Pasquale è un giovanotto ventiseienne che, terminati gli studi, sta svolgendo il servizio militare. Dovete sapere che Pasquale è un bravo ragazzo, un bonaccione con un gran cuore, sempre disponibile con tutti. Un giorno, il comandante della caserma lo chiama e gli dice: <<Caro Pasquale, domani verrà il Generale a fare un’ispezione in caserma, ho deciso di metterti di picchetto davanti al cancello. Mi raccomando non farmi fare brutta figura>>. <<Stia tranquillo comandante>> risponde Pasquale. E il comandante: <<Stai attento che, probabilmente, il generale ti farà qualche domanda come, ad esempio, “Quanti anni hai?” e tu gli dirai: “Ventisei anni”, poi ti chiederà “Da quanto tempo stai qua?” e tu gli risponderai “Sei mesi” e ancora ti chiederà: “Come va il vitto e l’alloggio?” e tu gli dirai “Non c’è male tutti e due”. Hai capito?>> E Pasquale: “Signorsì!”. Il giorno dopo arriva il generale e come previsto chiede a Pasquale: “Da quanto tempo stai qua?” e Pasquale, con convinzione risponde: “Ventisei anni”. Meravigliato il generale chiede: “E da quanto tempo stai qui?” E Pasquale, prontamente: “Sei mesi”. “Giovanotto, qua due sono le cose: o sei matto tu o sono matto io!” E Pasquale impassibile: “Non c’è male tutti e due!”.
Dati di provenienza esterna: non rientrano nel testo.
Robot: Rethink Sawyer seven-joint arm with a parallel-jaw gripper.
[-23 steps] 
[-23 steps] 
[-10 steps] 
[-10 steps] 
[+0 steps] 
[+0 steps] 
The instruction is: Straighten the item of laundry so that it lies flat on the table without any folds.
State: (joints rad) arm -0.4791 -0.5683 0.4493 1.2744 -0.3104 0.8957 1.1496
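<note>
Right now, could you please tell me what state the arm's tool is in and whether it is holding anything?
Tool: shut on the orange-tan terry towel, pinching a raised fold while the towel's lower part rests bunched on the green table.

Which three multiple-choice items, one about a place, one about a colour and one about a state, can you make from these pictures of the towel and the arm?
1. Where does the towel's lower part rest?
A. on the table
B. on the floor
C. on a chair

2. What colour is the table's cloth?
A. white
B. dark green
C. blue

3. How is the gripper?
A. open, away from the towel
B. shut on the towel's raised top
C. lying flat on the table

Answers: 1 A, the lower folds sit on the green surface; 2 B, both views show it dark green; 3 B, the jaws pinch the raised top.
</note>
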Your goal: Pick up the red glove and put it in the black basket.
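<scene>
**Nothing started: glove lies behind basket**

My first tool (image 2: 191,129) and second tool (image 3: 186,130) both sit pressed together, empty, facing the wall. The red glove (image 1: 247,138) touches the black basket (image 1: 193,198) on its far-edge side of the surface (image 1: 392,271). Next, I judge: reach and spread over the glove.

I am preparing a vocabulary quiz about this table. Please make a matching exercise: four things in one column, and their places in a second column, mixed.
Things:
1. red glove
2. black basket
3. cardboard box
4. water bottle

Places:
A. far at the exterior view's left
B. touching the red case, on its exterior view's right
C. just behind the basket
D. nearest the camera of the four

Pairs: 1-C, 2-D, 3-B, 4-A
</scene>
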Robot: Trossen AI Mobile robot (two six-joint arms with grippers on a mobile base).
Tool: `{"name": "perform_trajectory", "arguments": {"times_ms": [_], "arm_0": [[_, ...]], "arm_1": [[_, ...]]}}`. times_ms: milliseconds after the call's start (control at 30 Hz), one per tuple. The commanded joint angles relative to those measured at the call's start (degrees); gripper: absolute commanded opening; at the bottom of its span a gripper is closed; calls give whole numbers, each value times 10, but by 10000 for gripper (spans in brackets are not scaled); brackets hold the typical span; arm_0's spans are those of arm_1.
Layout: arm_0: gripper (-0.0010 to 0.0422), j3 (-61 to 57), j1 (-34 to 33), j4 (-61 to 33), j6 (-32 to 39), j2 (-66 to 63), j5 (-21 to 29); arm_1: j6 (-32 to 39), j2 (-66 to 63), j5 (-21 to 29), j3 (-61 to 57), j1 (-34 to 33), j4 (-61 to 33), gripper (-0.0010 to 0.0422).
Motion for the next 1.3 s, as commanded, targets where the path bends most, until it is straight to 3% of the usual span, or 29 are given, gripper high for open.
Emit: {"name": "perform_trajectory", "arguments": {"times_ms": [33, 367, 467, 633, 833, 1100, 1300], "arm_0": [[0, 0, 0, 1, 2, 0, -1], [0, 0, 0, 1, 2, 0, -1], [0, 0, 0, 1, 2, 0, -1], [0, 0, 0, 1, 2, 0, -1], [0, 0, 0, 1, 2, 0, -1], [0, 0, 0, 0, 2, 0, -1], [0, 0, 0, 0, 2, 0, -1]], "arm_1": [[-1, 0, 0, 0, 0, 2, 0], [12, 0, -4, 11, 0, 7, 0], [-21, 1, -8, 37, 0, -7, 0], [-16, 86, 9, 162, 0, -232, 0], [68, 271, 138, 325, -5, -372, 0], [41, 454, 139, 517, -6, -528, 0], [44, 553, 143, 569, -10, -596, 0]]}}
Qualcuno potrebbe obiettare che in quest’ultimo caso il ruolo di docente viene svilito. Il problema di fondo è che se si arriva a puntualizzare “chi sono io” e “chi sei tu”, non si fa molta strada. E aggiungo che se non ci pone su di un piano paritario, non può esserci comunicazione. Come ha scritto qualcuno: bisogna correggere senza offendere e insegnare senza umiliare.

Avvertenza per l’uso: è consigliabile che la barzelletta sia di impatto immediato, ossia comprensibile e accattivante. Niente “humor all’inglese” per intenderci. La lezione, e chiudo, l’ho imparata quando ero io a sedere sui banchi di scuola… un giorno, il nostro prof di Lettere raccontò una barzelletta di cui non avevo capito una mazza e credo che come me anche la maggioranza dei miei compagni. Ciononostante, escluso me, tutti compatti ad applaudire. Mi rivolsi al mio compagno di banco e gli chiesi se avesse capito. Rispose di no, ed io: “E allora perché batti le mani?” E lui: “Ma che ti frega, batti le mani anche tu!”.